- EXERCISE REQUIREMENTS
Beginning with the line that holds "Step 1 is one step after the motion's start" in the data below, give again every line through the one that holds "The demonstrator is", exactly as written.

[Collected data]
-----

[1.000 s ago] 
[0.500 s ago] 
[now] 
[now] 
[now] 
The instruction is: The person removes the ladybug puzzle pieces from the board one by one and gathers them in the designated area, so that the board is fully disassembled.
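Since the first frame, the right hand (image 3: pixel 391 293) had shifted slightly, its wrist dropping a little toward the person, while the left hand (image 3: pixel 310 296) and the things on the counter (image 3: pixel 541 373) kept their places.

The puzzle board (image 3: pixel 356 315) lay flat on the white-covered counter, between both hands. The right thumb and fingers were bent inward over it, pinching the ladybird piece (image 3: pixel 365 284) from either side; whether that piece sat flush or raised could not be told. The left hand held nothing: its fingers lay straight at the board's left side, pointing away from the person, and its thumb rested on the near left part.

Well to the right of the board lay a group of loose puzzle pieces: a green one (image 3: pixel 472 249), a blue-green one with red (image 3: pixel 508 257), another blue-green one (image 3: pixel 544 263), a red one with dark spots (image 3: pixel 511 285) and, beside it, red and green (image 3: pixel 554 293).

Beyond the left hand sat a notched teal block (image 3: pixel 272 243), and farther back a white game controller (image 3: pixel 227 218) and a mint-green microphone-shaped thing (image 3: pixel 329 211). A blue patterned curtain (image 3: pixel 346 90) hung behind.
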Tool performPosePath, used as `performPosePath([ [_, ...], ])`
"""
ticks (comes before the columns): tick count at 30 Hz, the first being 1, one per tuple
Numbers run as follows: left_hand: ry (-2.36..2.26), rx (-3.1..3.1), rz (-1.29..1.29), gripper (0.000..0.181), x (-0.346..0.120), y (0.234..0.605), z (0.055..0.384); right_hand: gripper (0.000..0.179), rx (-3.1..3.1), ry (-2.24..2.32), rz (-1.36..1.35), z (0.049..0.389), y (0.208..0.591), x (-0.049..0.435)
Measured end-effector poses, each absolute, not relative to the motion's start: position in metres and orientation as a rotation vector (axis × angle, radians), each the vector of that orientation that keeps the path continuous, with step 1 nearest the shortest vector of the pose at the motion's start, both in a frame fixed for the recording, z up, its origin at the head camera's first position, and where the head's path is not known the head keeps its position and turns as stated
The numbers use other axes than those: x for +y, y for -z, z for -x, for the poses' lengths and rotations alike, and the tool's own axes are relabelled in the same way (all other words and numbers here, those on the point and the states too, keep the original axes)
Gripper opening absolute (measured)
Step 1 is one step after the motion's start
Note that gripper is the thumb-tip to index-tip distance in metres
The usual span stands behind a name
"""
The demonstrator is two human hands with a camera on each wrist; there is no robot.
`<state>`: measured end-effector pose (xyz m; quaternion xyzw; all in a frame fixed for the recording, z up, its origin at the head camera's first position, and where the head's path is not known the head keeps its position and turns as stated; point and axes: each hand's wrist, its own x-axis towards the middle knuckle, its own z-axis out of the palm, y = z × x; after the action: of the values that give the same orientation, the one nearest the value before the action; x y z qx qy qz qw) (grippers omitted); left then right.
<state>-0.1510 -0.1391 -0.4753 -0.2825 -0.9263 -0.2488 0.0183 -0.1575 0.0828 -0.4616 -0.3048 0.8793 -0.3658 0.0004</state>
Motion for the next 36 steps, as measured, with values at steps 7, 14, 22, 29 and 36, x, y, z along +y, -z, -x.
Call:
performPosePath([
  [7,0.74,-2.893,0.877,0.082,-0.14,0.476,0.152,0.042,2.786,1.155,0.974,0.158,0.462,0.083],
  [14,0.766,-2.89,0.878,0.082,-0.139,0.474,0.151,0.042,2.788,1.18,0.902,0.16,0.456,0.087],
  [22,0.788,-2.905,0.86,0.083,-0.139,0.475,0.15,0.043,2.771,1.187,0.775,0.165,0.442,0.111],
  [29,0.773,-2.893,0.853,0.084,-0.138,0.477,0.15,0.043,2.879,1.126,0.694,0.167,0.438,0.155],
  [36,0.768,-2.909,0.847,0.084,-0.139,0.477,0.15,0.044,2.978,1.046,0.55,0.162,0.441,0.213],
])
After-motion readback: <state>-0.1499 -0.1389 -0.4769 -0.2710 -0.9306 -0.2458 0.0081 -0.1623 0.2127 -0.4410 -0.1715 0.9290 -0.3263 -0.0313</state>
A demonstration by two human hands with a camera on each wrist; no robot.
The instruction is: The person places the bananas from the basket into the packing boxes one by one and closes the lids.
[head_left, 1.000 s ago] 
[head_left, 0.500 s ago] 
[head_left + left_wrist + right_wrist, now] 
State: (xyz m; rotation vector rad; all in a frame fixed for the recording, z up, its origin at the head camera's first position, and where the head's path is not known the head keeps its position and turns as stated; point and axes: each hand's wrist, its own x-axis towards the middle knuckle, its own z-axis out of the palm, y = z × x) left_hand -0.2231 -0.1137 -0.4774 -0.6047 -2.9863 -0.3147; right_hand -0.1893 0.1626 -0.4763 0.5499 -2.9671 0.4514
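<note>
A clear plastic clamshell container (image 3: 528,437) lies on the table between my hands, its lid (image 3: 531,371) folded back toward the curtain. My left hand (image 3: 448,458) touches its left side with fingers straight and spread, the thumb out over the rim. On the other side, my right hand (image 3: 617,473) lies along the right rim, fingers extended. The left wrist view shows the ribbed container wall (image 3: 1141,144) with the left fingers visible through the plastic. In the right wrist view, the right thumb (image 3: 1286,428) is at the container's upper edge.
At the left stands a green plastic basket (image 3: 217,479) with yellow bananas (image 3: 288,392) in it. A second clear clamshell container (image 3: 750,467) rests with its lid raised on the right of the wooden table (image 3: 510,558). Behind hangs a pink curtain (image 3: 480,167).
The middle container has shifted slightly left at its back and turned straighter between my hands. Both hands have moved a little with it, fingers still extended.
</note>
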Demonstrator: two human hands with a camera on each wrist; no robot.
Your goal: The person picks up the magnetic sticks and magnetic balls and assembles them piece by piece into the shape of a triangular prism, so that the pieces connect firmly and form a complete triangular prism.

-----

- OUTPUT OF THE EXERCISE
Step 1 is one step after the motion's start
Note that gripper is the thumb-tip to index-tip distance in metres
The usual span stands behind a name
"""
The demonstrator is two human hands with a camera on each wrist; there is no robot.

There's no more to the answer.